Schema name, title and description.

Parameters:
  • name (string) – Term used for filename and referencing. Will be lower-cased and spaces replaced with _
  • title (string) – Human-readable term used as name.
  • description (string) – Detailed description for the schema. Reference its objective and use-case.
Returns:

Return type:

dict

set_details(name=None, title=None, description=None)

Set schema name, title and description. Can also be used to update existing information.

Parameters:
  • name (string) – Term used for filename and referencing. Will be lower-cased and spaces replaced with _
  • title (string) – Human-readable term used as name.
  • description (string) – Detailed description for the schema. Reference its objective and use-case.
Raises:

KeyError: if missing name

default_filter_names

Default list of filter names available as field constraints for the schema. Returns only a list of types. Details for individual filters can be returned with default_filter_settings.

Returns:
Return type:list
default_filter_settings(filter_name)

Get the default settings available for a specific filter.
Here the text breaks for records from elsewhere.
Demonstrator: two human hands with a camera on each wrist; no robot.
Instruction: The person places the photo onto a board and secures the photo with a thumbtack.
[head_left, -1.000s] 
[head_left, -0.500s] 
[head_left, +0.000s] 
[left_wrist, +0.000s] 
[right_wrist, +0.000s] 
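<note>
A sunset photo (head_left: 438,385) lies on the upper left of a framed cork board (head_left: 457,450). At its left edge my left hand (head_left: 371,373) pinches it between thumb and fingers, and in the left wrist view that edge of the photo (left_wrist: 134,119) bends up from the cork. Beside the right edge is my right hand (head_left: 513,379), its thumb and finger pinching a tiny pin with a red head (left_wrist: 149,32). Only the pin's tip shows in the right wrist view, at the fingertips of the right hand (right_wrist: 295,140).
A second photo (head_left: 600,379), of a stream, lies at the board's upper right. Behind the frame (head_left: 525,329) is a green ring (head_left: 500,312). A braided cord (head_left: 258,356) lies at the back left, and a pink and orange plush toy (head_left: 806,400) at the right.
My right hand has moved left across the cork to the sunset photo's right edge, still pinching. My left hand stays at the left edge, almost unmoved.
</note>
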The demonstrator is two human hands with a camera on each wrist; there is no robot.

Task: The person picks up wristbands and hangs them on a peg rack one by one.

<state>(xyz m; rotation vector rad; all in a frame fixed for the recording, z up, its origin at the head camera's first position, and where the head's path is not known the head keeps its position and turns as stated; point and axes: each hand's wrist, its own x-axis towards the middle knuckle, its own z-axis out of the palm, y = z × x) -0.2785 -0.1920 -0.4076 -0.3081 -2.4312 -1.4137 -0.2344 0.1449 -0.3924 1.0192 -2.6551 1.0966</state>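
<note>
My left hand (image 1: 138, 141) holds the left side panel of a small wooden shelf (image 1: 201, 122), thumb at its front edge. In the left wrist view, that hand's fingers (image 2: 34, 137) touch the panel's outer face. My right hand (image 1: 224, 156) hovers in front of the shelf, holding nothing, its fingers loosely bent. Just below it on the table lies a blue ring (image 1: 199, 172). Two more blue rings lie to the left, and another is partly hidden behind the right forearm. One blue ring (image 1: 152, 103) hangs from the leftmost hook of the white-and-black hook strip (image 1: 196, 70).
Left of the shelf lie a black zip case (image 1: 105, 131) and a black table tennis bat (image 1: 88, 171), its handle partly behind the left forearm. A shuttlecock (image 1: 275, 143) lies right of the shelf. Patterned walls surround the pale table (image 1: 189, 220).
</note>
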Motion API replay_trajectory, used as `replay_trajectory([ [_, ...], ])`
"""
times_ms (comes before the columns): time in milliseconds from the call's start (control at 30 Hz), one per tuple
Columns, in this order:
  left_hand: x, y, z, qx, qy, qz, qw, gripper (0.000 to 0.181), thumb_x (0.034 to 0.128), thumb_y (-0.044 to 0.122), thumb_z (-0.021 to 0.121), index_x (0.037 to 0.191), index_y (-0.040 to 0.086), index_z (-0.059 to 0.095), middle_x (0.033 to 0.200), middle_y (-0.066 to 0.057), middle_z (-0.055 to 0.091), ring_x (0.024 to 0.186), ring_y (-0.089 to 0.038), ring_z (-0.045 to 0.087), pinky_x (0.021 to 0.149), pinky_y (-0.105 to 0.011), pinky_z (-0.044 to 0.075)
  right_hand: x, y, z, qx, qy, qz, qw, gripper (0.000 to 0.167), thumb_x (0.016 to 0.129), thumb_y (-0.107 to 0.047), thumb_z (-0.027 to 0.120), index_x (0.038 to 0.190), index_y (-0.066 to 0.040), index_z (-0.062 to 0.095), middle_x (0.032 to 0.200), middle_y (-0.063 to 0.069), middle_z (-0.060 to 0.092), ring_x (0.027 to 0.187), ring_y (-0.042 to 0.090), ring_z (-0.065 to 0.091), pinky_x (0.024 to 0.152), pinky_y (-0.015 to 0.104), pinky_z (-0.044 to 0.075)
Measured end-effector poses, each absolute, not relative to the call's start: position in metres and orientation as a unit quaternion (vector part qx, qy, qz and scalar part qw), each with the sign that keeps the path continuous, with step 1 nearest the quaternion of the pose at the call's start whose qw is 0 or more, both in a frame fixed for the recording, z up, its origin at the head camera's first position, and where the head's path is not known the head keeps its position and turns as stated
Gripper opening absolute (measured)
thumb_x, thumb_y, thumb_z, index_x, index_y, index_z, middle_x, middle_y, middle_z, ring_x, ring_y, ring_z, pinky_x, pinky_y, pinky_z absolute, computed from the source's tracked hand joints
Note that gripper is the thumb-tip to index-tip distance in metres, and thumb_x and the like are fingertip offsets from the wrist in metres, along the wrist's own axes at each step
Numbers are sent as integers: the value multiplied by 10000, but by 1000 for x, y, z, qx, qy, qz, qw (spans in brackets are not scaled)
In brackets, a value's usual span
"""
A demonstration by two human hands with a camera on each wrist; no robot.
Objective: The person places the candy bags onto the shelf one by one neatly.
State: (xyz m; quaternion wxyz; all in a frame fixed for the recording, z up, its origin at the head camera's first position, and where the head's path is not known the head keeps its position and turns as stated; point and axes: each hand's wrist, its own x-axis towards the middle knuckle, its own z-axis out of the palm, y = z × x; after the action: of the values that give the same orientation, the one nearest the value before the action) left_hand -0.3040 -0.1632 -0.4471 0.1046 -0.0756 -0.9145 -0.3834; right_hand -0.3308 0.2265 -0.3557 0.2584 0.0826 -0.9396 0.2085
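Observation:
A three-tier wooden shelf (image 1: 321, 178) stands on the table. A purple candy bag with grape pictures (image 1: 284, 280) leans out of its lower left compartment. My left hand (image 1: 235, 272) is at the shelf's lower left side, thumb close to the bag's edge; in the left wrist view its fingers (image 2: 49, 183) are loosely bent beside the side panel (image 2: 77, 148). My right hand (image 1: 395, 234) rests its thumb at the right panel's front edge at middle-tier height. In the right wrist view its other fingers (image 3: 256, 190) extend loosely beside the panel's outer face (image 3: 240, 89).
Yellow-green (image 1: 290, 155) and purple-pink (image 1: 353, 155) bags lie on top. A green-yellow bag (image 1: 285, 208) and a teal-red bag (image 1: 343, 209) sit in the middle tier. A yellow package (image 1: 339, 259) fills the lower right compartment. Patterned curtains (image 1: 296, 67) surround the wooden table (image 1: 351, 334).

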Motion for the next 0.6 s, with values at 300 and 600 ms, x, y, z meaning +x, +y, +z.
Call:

Parameters:filter_name (string) – A specific name for a filter type (as listed in default_filter_names).
Returns:
Return type:dict, or empty dict if no such filter_name
default_field_types

Default list of field names available to define fields for the schema. Returns only a list of types. Details for individual default fields can be returned with default_field_settings.

Returns:
Return type:list
default_field_settings(field_type)

Get the default settings available for a specific field type.

Parameters:field_type (string) – A specific term for a field type (as listed in default_field_types).
Returns:
Return type:dict, or empty dict if no such field_type
all_fields

type.

Returns:
Return type:dict, or empty dict if no fields
Type:Get dictionary of fields, where key
Type:field_name and value
all_field_names

Get list of field names,.

Returns:
Return type:list
field(name)

A specific field from the list of fields defining this schema, called by a unique name.

Parameters:name (string) – Field names must be unique, so a valid name in the field list will have no collisions.
Returns:
Return type:dict, or empty dict if no such name
set_field(**kwargs)

Set the parameters for a specific field to define this schema, called by a unique name. If the name is already in the schema, then this will update that field.

Parameters:kwargs (dict) – Parameters will be validated against the type requirements, so check carefully with default_field_settings.
set_field_constraints(name, **constraints)

Set the constraint parameters for a specific field to define this schema, called by a unique name already in the schema.

The structure of the constraints is defined as follows:

{
        "key": "value",
        "key": "value"
}

category is a special constraint that can be defined as e.g.:

{
        "category": ["term1", "term2"]
}

All that is required is a list, and the function will take care of the formal structure. filter are managed in the Method part of the process (since this are defined in respect to the data being structured).

Parameters:
  • name (string) – Specific name for a field already in the Schema
  • constraints (dict) – A set of key:value pairs defining constraints as described in default_field_settings.
set_field_category(name, *categories, overwrite=True)

Set the category constraint parameters for a specific field. categories is defined as e.g.:

["term1", "term2"]

All that is required is a list, and the function will take care of the formal structure.

Parameters:
  • name (string) – Specific name for a field already in the Schema
  • categories (list) – A list of string terms defining target categories.
  • overwrite (bool) – If field has existing category constraints, then overwrite with this new list.
set_field_filters(name, *filters)

Set the filter parameters for a specific field to define this schema, called by a unique name already in the schema.

Parameters:
  • name (string) – Specific name for a field already in the Schema
  • filters (list of strings) – A list of filter names as described in default_filter_names.
build_field(**field)

For a list of fields, defined as dictionaries, create and return Field objects.

Parameters:field (dictionary of Field parameters) –
Raises:ValueError: if field fails validation
Returns:
Return type:Field
build()

Build and validate the Schema.

build_default_fields()

Build the default fields for presentation to the user as options.

Returns:
Return type:list of Fields
validates

Schema validates with all fields unique and required terms.

Raises:ValueError on field failure.
Returns:bool
Return type:True for validates
settings

Schema settings returned as a dictionary.

Returns:dict
Return type:settings
schema_validation_settings

Schema settings for validation of output data and schema, returned as a dictionary.

Based on Frictionless Data Table Schema.

Returns:dict
Return type:settings
save(directory, filename=None, overwrite=False, created_by=None)

Schema settings returned as a dictionary.

Parameters:
  • directory (the destination directory) –
  • filename (default to schema name) –
  • overwrite (bool, True if overwrite existing file) –
  • created_by (string, or None, to define the schema creator/updater) –
Raises:

ValueError if no filename

Returns:

Return type:

bool True if saved